Now, Daniels is the narrator for 9/11: Inside The President's War Room, a new Apple TV+ documentary about the executive branch's response on the actual day of September 11. The documentary is useful as a tick-tock of the day; I recognized a couple of people who played themselves in Paul Greengrass' United 93. But the rest of the time, it's more an exercise in score-settling and butt-covering by various Bush-Cheney veterans.
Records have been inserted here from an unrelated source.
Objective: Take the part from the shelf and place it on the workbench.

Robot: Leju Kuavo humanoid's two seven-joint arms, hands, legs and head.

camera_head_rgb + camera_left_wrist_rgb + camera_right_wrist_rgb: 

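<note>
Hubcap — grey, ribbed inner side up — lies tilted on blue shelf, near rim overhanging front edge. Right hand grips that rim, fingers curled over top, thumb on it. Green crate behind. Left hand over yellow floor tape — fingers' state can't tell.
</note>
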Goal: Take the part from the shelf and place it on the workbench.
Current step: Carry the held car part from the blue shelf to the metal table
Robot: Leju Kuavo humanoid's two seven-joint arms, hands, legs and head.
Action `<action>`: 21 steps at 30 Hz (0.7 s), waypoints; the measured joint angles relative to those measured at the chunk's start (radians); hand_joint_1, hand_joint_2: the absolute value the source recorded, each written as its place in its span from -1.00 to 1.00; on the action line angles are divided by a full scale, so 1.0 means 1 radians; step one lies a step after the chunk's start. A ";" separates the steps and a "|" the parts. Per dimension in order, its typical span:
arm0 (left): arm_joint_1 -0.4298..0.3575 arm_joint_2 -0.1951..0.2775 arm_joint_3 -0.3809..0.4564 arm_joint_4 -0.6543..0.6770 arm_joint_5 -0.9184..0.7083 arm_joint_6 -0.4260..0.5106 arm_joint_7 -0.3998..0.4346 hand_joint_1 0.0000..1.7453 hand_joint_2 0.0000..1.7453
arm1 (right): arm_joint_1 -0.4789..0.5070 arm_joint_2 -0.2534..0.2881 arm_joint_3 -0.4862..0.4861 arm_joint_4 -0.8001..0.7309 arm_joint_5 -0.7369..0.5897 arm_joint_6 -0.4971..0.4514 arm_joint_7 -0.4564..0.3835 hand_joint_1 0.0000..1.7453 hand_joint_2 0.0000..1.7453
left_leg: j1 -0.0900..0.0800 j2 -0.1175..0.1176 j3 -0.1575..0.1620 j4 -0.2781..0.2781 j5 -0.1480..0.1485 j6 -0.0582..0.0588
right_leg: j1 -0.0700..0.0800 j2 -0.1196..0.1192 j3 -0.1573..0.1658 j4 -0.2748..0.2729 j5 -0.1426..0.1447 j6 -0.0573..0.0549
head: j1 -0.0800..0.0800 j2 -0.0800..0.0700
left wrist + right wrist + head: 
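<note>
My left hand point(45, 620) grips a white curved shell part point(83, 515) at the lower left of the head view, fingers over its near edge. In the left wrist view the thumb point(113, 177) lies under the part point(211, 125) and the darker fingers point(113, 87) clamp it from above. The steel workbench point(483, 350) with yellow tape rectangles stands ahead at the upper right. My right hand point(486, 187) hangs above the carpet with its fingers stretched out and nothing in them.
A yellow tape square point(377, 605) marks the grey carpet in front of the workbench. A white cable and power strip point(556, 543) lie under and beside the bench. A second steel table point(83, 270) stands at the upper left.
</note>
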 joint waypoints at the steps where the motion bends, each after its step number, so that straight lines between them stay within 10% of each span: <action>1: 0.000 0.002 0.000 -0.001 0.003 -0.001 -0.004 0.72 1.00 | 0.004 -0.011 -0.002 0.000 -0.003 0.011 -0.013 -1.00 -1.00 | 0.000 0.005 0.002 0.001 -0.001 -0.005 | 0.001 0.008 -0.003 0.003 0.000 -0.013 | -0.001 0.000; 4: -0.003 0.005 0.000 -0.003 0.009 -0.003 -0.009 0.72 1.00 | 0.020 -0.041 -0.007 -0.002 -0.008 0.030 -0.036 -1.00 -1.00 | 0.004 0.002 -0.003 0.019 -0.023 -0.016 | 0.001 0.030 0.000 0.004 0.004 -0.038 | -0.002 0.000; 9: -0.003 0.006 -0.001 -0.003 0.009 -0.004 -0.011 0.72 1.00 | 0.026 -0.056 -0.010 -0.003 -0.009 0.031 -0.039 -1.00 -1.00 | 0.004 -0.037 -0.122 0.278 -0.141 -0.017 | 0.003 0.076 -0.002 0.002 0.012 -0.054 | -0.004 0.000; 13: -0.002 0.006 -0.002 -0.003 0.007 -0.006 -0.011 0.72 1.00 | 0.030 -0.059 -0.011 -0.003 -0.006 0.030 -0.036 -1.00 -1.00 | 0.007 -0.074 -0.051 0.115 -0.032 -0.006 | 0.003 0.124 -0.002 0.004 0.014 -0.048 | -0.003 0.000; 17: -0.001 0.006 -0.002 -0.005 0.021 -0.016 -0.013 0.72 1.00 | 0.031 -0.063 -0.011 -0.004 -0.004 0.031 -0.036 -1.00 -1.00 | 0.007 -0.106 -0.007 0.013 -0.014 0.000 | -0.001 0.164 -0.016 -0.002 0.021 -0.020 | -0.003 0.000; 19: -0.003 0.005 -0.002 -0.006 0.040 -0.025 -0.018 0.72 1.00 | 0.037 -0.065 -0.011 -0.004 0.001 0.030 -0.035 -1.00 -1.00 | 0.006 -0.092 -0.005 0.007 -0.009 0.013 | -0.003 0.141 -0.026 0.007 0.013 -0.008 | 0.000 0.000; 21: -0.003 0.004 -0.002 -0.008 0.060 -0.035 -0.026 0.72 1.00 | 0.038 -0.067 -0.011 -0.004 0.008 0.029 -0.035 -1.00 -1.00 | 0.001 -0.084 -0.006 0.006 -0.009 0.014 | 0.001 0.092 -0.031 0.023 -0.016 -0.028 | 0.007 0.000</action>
I was hoping the one-two punch of the Afghanistan withdrawal and the anniversary would put a stop to the George W. Bush nostalgia, and if any good comes from this documentary, it's how ridiculous the defenses and rationalizations sound coming from Dick Cheney and Ari Fleischer.
In the Shadow of 9/11: Director Dan Reed's last film was 2019’s Leaving Neverland, about the sexual abuse allegations against Michael Jackson. When Jackson's online fandom reacted to its release with extreme vitriol, Reed likened them to "religious fanatics" and "the Islamic State of fandom." Now, Reed has made a documentary about people who don’t deserve to be compared to terrorists, even though their own government did just that. The In the Shadow of 9/11 doc, which aired in August on PBS as part of the Frontline series, isn't about 9/11 per se, but it’s about something that happened not long afterward, and has happened repeatedly in the years since: The government busting of a "terrorism plot" that was anything but. There have been several instances in which a supposed terrorism plot was in fact the creation of government informants, and the case of the Liberty City Seven was one of them (another documentary, 2014’s The Newburgh Sting, was about another).
The plot, which the government “busted” in 2006, concerned a group called the Universal Divine Saviors. They were a cult of weirdos that didn't have anything to do with radical Islam, terrorism, or violence, and were arrested after approached by an informant, who they were trying to scam. A lot of what we were told about the War on Terrorism in the years after the attacks wasn't exactly true; see Spencer Ackerman's brilliant new book Reign of Terror for more on that. In the Shadow of 9/11 is another example.